**TASK REQUIREMENTS**: Which lines below hold the word "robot"? Report each one.

**MATERIAL FOR THIS EXERCISE**:
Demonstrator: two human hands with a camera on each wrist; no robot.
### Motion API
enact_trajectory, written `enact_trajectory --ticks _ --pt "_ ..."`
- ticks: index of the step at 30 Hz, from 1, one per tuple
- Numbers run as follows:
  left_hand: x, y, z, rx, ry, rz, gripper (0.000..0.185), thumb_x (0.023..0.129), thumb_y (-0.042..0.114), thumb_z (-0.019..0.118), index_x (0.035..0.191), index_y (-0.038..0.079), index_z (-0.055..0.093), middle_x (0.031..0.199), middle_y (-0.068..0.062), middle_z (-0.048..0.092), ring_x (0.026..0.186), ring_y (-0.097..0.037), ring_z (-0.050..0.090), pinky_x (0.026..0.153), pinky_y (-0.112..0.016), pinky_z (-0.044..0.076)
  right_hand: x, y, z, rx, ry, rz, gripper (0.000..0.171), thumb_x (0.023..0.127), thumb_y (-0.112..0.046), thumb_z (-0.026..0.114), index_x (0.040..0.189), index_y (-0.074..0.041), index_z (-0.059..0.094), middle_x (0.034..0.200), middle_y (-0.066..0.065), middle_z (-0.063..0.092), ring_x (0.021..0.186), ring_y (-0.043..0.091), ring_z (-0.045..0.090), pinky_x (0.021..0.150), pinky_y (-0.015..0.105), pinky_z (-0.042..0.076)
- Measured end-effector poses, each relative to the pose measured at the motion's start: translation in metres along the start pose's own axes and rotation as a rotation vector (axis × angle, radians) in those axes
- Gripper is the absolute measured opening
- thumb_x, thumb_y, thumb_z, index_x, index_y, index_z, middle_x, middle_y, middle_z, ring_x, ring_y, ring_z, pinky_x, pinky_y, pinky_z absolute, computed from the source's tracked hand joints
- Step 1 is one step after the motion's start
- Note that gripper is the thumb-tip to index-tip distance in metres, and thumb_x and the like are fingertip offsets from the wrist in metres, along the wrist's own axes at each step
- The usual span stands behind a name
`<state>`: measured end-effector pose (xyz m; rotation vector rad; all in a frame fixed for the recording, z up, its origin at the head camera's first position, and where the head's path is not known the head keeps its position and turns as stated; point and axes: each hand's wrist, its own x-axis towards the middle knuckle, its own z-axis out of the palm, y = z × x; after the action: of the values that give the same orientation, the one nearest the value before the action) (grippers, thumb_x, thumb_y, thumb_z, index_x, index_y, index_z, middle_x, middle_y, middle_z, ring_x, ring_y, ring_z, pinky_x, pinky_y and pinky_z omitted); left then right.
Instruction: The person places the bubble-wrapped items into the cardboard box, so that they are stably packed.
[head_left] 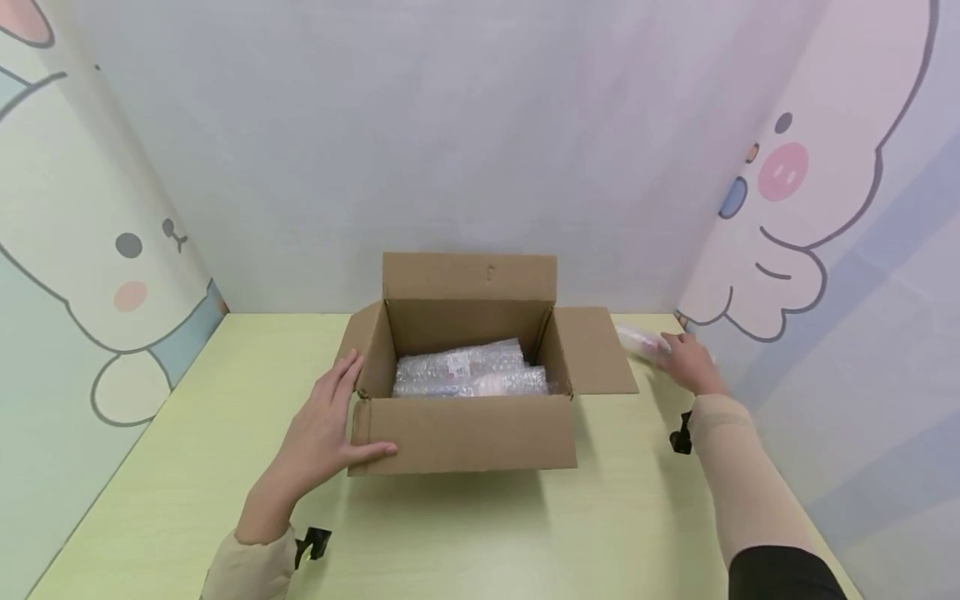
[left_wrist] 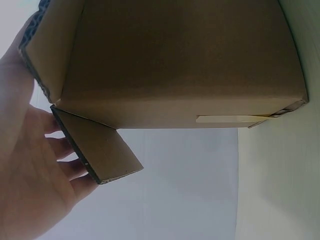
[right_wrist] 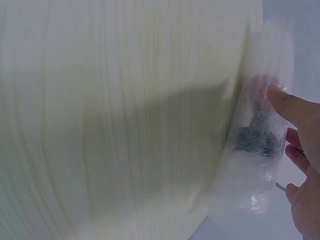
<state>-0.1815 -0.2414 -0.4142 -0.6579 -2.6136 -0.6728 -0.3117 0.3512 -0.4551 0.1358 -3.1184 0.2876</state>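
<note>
An open cardboard box (head_left: pixel 461 429) stands in the middle of the pale green table (head_left: pixel 187 467), with bubble-wrapped packets (head_left: pixel 468 372) lying inside. My left hand (head_left: pixel 326 425) lies flat against the box's left front corner (left_wrist: pixel 65 100), fingers straight, thumb on the front wall. Far right, near the table's back corner, my right hand (head_left: pixel 690 362) touches a bubble-wrapped item (head_left: pixel 642 340); in the right wrist view its fingertips (right_wrist: pixel 287 105) rest on the wrap (right_wrist: pixel 257 145), which holds something dark.
The box's flaps stand open: one up at the back (head_left: pixel 468 275), one lying flat to the right (head_left: pixel 596 350), a small one on the left (left_wrist: pixel 95 150). Printed cartoon walls close in the table at left, back and right.
</note>
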Motion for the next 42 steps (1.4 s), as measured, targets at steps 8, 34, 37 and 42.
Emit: enact_trajectory --ticks 8,34,37,42 --pt "0.0 0.0 0.0 0.008 0.003 0.008 0.121 0.061 0.052 0.086 0.15 -0.004 0.025 0.153 -0.025 0.03 0.135 -0.041 0.036 0.101 -0.057 0.044 0.0 -0.005 0.005 0.062 0.0 0.026 0.056 0.096 -0.028 0.059 0.134 0.011 0.048 0.126 0.041 0.044 0.114 0.054 0.039 0.093 0.066 0.036" --pt "-0.002 0.001 0.001 0.008 -0.008 -0.005 0.122 0.063 0.054 0.085 0.151 -0.002 0.023 0.155 -0.023 0.028 0.137 -0.041 0.035 0.102 -0.057 0.044 -0.006 -0.011 -0.068 0.017 0.146 -0.014 0.051 0.086 -0.013 0.068 0.132 -0.002 0.051 0.109 0.033 0.062 0.089 0.047 0.06 0.065 0.055 0.05" --pt "-0.003 0.0 0.001 0.011 -0.012 -0.01 0.122 0.062 0.054 0.085 0.151 -0.003 0.023 0.155 -0.023 0.028 0.137 -0.041 0.035 0.103 -0.057 0.044 -0.01 -0.024 -0.099 0.003 0.208 -0.029 0.051 0.087 -0.014 0.068 0.134 -0.005 0.051 0.112 0.034 0.059 0.095 0.049 0.056 0.066 0.058 0.047" --pt "-0.002 0.0 0.0 0.015 -0.013 -0.007 0.122 0.062 0.054 0.085 0.151 -0.003 0.024 0.155 -0.024 0.028 0.137 -0.042 0.034 0.103 -0.057 0.043 -0.019 -0.058 -0.138 -0.021 0.313 -0.101 0.051 0.087 -0.011 0.067 0.135 -0.007 0.051 0.122 0.031 0.057 0.107 0.049 0.051 0.074 0.062 0.044"
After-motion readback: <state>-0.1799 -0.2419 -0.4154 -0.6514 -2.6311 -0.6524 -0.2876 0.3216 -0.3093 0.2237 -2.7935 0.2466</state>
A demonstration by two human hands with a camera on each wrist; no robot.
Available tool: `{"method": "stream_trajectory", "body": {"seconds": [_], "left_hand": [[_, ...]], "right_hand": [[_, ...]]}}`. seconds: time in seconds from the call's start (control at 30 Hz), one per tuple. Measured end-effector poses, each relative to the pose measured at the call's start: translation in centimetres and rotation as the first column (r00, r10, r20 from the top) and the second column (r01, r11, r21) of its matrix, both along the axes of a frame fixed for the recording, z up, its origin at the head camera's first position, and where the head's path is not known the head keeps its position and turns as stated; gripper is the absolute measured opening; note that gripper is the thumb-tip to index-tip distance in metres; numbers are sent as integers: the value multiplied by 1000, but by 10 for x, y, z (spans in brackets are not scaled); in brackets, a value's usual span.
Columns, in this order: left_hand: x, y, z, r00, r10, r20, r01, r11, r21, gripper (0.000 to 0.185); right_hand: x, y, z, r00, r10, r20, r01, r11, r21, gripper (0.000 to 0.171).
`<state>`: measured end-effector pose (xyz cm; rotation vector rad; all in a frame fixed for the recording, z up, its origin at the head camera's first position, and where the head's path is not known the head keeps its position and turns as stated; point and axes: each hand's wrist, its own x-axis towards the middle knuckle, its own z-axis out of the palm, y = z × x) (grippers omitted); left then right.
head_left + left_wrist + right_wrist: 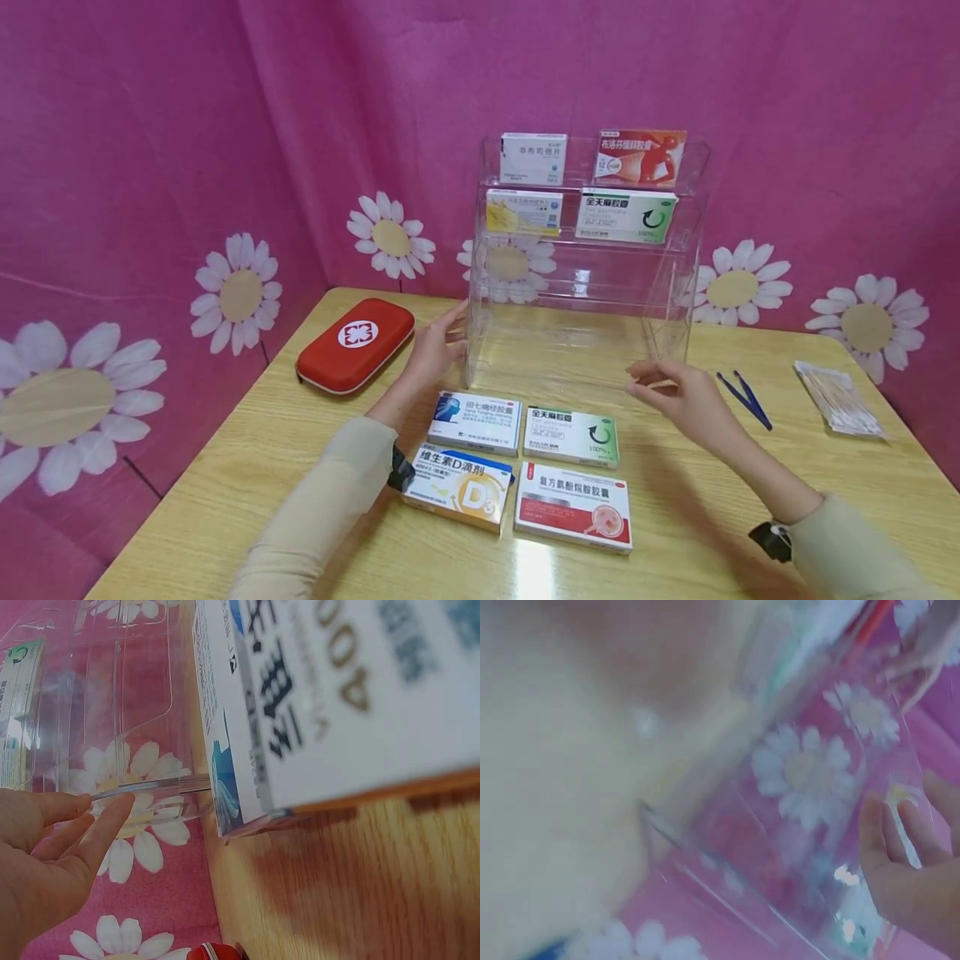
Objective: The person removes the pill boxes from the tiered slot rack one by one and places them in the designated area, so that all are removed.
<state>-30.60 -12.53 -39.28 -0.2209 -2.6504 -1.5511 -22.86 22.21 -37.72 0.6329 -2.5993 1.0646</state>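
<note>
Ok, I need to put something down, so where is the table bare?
The table is bare at its left front, between the case and left arm, and at its right front, between the swabs and right arm. It is crowded in the middle: four boxes lie close together before the rack.

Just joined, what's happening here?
A person has the left hand at the left side of a clear tiered stand and the right hand by its lower front right; whether either grips it isn't clear. Four medicine boxes are on its upper two tiers, two per tier. Four more boxes lie on the table in front. A red case is off to the left, blue tweezers and cotton swabs to the right.
</note>
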Motion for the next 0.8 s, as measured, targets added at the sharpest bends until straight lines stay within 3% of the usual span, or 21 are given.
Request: {"method": "stream_trajectory", "body": {"seconds": [0.17,0.3,0.6,0.8], "left_hand": [[1,0,0,1000,6,5,-6,1000,3,72],[1,0,0,1000,3,2,-3,1000,10,71],[0,1,0,1000,0,0,0,1000,14,71],[0,0,-1,1000,-2,-9,2,1000,12,71]], "right_hand": [[-35,0,27,977,-53,-207,42,997,-58,23],[-61,2,48,948,-120,-295,103,992,-75,29],[-108,3,92,865,-254,-432,245,966,-76,38],[-131,4,112,861,-286,-420,319,948,10,41]]}}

**RESPONSE TO THE TASK**:
Demonstrator: two human hands with a camera on each wrist; no robot.
A demonstration by two human hands with a camera on each wrist; no robot.

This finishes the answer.